Guilt wormed under my skin like bamboo shoots under fingernails. I hadn’t told Aggie—my Cherokee teacher, the elder who was helping me find my past—that I was leaving New Orleans. I hadn’t said good-bye. I was a coward and an idiot. And if the thing in the circle had claimed to be anything other than a Cherokee demon, I’d go on being a coward and an idiot. I checked the time on the cell—nine a.m.—and hit send. Aggie answered on the second ring.

“Hello. How can I help you?”

I thought about that for a moment. Only an elder would answer the phone like that, knowing the odds of it being a solicitation call. “Aggie One Feather.” I paused. “Egini Agayvlge i, in the speech of The People. This is Jane Yellowrock,” I took a breath, “Dalonige’i digadoli. Yellow Eyes Yellowrock. I seek council.”

“How may an Elder of The People assist?” There was no snark in the words, no sarcasm.

I swallowed and said, “First of all you can forgive me for acting like an idiot and taking off without telling you I was leaving.”
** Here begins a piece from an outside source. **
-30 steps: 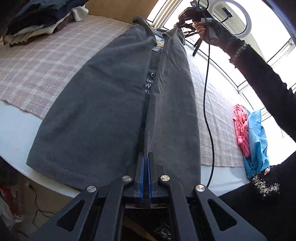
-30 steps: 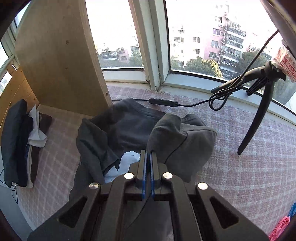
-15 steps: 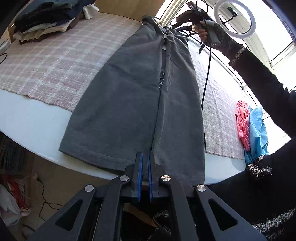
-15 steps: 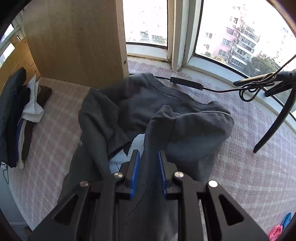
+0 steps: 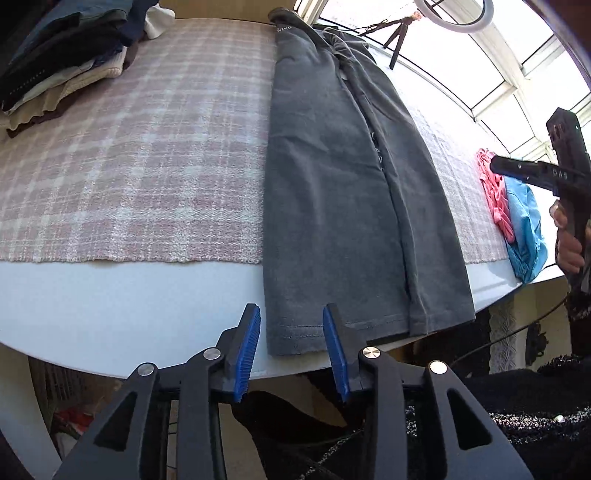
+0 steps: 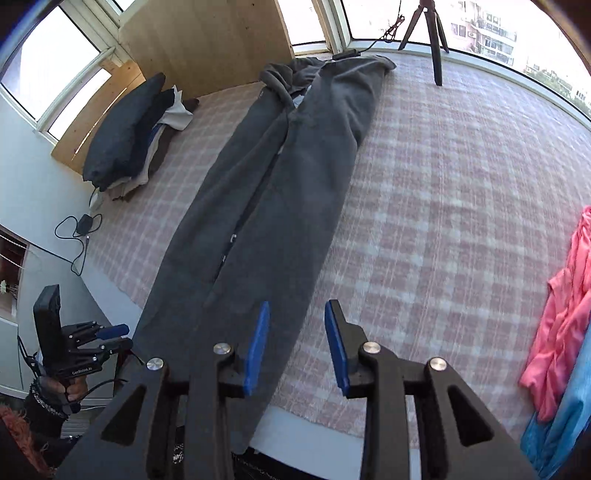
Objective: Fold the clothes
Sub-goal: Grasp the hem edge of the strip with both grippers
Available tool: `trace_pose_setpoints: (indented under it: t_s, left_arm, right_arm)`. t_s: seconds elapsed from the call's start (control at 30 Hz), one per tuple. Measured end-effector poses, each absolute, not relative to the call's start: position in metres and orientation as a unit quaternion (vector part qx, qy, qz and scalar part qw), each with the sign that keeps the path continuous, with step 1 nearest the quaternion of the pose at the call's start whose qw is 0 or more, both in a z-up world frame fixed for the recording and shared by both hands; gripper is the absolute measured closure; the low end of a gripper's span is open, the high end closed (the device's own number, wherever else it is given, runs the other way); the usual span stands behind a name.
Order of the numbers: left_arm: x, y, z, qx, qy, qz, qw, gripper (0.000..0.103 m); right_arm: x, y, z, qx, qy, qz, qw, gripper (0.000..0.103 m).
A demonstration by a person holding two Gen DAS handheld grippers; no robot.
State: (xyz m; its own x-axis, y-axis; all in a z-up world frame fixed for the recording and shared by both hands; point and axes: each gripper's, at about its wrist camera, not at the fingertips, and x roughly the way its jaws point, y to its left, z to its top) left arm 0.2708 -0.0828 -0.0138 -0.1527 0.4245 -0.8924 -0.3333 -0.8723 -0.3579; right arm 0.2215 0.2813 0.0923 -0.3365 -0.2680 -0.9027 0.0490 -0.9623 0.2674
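Pink-and-white checked cloth [image 5: 147,155] covered most of a white table [image 5: 110,295]. A ring light [image 5: 454,14] on a black tripod [image 6: 428,33] stood at the far edge by the windows [image 6: 480,22]. A wooden panel [image 6: 207,40] stood in the corner. A black cable with adapter [image 6: 83,225] lay at the table's edge.

The grey garment [image 5: 332,206] is matt, soft knit cloth. It lies on a coarse woven plaid tablecloth [image 5: 147,155]. The white tabletop [image 5: 129,295] looks smooth.
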Motion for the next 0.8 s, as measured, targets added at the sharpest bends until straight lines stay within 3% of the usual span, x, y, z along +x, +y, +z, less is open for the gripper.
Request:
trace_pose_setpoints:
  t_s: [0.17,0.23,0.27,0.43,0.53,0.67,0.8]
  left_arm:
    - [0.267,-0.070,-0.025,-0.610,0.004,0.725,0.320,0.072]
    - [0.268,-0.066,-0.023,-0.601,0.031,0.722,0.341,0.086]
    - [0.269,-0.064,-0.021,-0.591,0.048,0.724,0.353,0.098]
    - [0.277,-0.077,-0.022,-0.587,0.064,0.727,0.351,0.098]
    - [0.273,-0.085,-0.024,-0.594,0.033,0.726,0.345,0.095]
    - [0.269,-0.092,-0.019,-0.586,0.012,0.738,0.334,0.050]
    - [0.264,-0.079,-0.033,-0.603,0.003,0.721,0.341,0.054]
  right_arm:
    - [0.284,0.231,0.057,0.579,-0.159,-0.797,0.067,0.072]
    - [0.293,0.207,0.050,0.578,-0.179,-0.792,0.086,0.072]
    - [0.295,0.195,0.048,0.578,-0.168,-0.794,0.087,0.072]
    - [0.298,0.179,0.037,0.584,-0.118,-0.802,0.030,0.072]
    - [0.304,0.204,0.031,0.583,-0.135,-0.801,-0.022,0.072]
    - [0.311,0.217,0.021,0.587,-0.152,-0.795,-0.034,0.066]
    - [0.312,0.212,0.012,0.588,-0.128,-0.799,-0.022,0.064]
Aggie laughed, the sound soothing. “There is nothing to forgive, Dalonige’i digadoli. You have a life outside of my counsel, outside of the sweathouse.”

I do. I did. But it was way more than that. It was the parts of my life staring at each other across a chasm of decades, across a sea of cultures and religion and history. Parts of myself that were bifurcated, broken, torn. Parts that didn’t know how to heal or how to accept the other.
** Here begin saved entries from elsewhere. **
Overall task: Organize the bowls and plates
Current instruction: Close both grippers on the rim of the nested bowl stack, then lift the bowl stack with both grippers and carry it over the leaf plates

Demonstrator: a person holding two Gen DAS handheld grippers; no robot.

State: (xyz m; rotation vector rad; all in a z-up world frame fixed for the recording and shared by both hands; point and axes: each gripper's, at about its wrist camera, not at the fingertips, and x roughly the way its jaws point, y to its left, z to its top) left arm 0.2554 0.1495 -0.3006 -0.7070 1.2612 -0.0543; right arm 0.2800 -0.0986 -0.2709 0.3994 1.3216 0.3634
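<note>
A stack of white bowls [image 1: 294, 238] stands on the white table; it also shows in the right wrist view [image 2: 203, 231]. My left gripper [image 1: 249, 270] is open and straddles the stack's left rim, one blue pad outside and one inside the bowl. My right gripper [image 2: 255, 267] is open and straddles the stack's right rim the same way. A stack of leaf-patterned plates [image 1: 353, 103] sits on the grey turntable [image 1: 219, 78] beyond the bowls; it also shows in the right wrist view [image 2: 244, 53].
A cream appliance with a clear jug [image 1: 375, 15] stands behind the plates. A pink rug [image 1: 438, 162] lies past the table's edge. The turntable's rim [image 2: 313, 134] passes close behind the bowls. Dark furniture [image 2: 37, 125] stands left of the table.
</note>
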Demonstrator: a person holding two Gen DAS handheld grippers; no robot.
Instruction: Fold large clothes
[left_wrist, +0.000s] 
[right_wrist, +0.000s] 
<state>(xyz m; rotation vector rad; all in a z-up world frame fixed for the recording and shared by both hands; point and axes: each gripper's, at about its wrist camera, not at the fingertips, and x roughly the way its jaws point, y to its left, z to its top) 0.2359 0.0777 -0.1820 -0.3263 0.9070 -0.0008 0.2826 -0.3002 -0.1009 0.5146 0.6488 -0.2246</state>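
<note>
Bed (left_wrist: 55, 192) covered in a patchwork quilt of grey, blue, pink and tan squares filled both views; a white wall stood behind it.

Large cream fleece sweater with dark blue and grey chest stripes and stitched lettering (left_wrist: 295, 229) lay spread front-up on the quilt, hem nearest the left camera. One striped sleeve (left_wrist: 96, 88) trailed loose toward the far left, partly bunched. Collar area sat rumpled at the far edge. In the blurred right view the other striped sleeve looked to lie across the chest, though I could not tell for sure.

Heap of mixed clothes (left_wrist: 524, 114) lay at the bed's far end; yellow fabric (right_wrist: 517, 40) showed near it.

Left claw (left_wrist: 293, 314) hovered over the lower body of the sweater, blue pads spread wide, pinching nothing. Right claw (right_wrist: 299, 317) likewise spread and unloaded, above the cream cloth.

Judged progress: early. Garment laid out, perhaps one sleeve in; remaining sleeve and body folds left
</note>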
I could almost see Aggie, sitting at her kitchen table, a plate of fresh baked cookies and a bottled Coke frosted with white before her. Her calm reached out across the airwaves and settled around my shoulders like a warm blanket. I relaxed, only now aware that I was tense. I took up my guilt in both hands as if to strangle it, and said, “I haven’t been back to see you since going to water. I ran away from your guidance and took a gig in Asheville to put space between us.”

“No,” she said gently. “You accepted the job to put space between the parts of yourself. The Christian child with the white man’s upbringing and the Tsalagi and our ancient ways.”

Crap. I was so totally transparent. I looked down at my hand in the firelight, at the shadows and light that moved across my skin. I was at war with my selves and I didn’t know how to knit me together into a single whole. Aggie knew this, even if she didn’t know what I was, or where I came from. “Yeah. Change is hard. Acceptance is harder.”

“You will find yourself, Dalonige’i digadoli. You will like what you find at the end of that journey. You will like being whole, though the way of the Christian may have to work hard to accept the way of the Tsalagi. How may I help you?” she asked gently.

“It’s pretty heavy stuff.” When she didn’t reply I said, “A mostly Irish Celt witch has trapped a demon in a binding circle to summon and drain the two-natured to accomplish—I don’t know what. The witch is looking younger, prettier, and a lot less stable. The thing in the circle is black, misty, has wings and claims to be Cherokee. Do you know what it is?”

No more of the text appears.